Task statement
Below are the records; give again exactly the lines from the one containing "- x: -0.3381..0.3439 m" through the one containing "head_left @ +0", leaving out pictures.

Data records
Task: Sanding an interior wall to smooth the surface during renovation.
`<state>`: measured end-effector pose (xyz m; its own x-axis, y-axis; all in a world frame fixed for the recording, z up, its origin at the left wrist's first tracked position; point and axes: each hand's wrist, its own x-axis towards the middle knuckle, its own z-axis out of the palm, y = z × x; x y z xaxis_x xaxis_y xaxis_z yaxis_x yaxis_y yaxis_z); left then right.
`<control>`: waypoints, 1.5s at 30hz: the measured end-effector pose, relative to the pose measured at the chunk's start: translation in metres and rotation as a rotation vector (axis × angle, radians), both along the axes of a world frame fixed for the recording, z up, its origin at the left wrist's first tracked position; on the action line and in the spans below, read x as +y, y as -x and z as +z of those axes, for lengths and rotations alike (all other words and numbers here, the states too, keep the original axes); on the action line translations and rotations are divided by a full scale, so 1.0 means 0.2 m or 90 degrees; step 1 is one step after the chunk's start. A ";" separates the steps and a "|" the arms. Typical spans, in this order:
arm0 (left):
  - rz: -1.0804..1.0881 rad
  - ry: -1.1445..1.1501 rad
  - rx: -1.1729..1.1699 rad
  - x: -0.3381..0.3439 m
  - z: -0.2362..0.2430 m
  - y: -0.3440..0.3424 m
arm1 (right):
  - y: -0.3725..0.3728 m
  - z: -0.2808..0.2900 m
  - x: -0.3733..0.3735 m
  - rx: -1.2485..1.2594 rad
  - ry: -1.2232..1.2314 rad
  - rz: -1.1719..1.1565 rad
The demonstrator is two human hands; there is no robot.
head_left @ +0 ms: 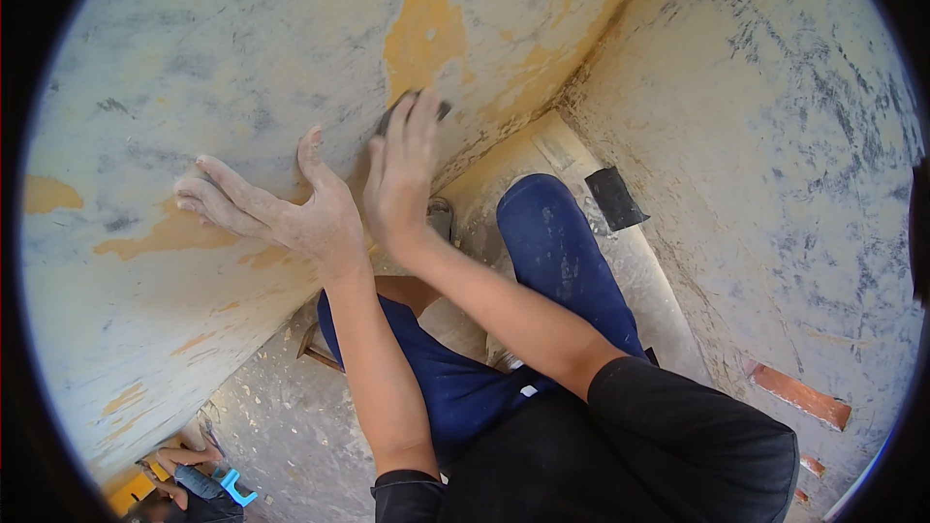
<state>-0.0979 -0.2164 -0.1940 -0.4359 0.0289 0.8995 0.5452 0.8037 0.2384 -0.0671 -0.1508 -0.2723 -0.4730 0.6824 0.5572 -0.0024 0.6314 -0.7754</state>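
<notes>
My left hand [281, 208], coated in pale dust, is spread against the patchy wall [242, 68] on the left, thumb raised and nothing held. To its right, my right hand [402, 169] presses a dark piece of sandpaper [445, 109] to the same wall, just below a yellow bare patch [423, 39]. The fingers are slightly blurred and cover most of the sandpaper. Another black sheet, seemingly sandpaper [615, 199], lies by the foot of the right wall, beside my blue-trousered knee [552, 232].
The two walls meet in a corner [562, 107] ahead. Opposite my right side, the right wall [775, 165] shows exposed orange brick [802, 395]. Dust and flakes litter the grey floor [291, 426]. A person [189, 484] sits at the lower left near a light-blue plastic object [235, 487].
</notes>
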 end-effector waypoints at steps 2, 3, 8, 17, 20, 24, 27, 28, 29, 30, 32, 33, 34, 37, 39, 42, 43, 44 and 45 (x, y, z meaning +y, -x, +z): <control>0.009 0.006 -0.004 -0.03 0.01 0.00 | 0.00 0.02 0.01 -0.022 -0.014 -0.013; 0.018 0.011 -0.011 -0.05 0.00 -0.01 | -0.01 0.05 0.01 -0.046 -0.028 -0.025; 0.003 0.014 0.017 -0.05 0.01 0.00 | 0.05 0.14 0.21 0.013 0.073 -0.124; 0.011 0.009 0.006 -0.05 0.02 -0.01 | 0.06 0.10 0.21 -0.021 0.079 -0.139; 0.010 0.006 0.019 -0.03 0.01 0.00 | 0.04 0.06 0.13 0.021 0.049 -0.057; 0.018 0.003 0.008 -0.03 0.01 -0.01 | -0.01 0.02 0.01 -0.017 0.015 -0.021; 0.016 0.005 0.009 -0.04 0.03 -0.02 | 0.06 0.17 0.25 -0.007 0.077 -0.152; 0.015 0.005 0.009 -0.04 0.02 -0.01 | 0.06 0.17 0.23 -0.008 0.077 -0.153; 0.007 0.006 0.016 -0.04 0.00 -0.01 | 0.05 0.16 0.19 0.003 0.073 -0.115; -0.002 0.003 0.026 -0.03 0.00 0.00 | 0.04 0.14 0.15 0.017 0.066 -0.080; 0.007 0.000 0.021 -0.01 0.00 0.00 | -0.01 0.02 0.01 -0.002 0.037 -0.024; 0.022 0.003 0.013 -0.02 0.00 0.00 | -0.03 0.02 -0.04 -0.023 0.012 0.038; 0.021 0.003 0.013 -0.01 0.00 0.00 | -0.02 0.00 -0.02 -0.035 -0.020 -0.003; 0.020 0.004 0.012 -0.06 0.01 -0.01 | 0.06 0.13 0.21 -0.050 0.076 -0.134; 0.021 0.014 0.016 -0.04 0.01 -0.01 | 0.05 0.20 0.29 -0.022 0.121 -0.150; 0.007 0.005 0.035 -0.02 0.00 0.01 | 0.03 0.08 0.12 0.016 0.050 -0.046; 0.004 0.004 0.036 -0.02 0.00 0.01 | 0.01 0.05 0.08 0.017 0.049 -0.049; 0.007 0.005 0.029 -0.03 0.00 0.00 | -0.01 0.05 0.04 -0.006 0.027 -0.045; 0.009 0.005 0.021 -0.03 0.01 0.00 | -0.02 0.05 0.03 -0.029 0.005 -0.042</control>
<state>-0.0978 -0.2232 -0.1930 -0.4062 0.0297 0.9133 0.5413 0.8131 0.2144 -0.0634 -0.1454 -0.2614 -0.4521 0.7175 0.5299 0.0749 0.6225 -0.7790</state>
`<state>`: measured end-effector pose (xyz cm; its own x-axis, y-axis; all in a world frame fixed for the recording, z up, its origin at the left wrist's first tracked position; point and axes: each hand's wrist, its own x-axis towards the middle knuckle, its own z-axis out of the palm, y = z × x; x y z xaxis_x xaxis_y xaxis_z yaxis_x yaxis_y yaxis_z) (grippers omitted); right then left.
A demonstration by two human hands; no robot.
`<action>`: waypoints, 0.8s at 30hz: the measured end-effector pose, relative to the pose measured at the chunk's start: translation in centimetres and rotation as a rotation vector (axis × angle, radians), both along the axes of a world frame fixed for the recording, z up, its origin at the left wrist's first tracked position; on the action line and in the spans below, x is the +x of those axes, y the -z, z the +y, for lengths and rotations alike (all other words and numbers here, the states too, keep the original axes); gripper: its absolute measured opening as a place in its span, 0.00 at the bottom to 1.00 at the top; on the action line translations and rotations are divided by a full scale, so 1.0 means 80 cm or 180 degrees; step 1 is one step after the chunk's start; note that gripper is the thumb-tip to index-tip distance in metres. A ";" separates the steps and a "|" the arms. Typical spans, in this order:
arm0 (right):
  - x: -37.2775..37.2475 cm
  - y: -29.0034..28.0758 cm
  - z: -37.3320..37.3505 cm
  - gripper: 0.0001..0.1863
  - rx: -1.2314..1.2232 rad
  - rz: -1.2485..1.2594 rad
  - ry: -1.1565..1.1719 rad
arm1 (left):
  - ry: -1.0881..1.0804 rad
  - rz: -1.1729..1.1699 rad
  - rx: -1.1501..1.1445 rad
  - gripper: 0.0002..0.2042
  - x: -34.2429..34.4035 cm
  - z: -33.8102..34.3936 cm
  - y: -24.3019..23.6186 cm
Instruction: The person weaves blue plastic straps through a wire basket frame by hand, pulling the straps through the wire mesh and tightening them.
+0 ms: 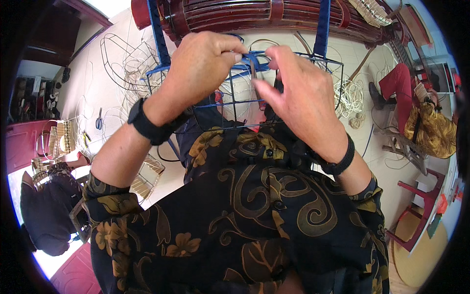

Finished task
  - x: -0.3381..0.3439 m
  - z: -0.2362..0.2430 m
  - y: -0.3440..0.3424 m
arm1 (right):
  - y: -0.3725..0.3728 m
  - z: -0.2808..0.2900 m
  - x: -0.3733..0.3735 m
  - rx: -1.2485..1.2594 rad
  - ry: -1.2232..1.2314 rad
  - rz: -1.1719..1.1565 rad
The demonstrator is two human hands; there is no robot.
head_left @ +0 ms: 

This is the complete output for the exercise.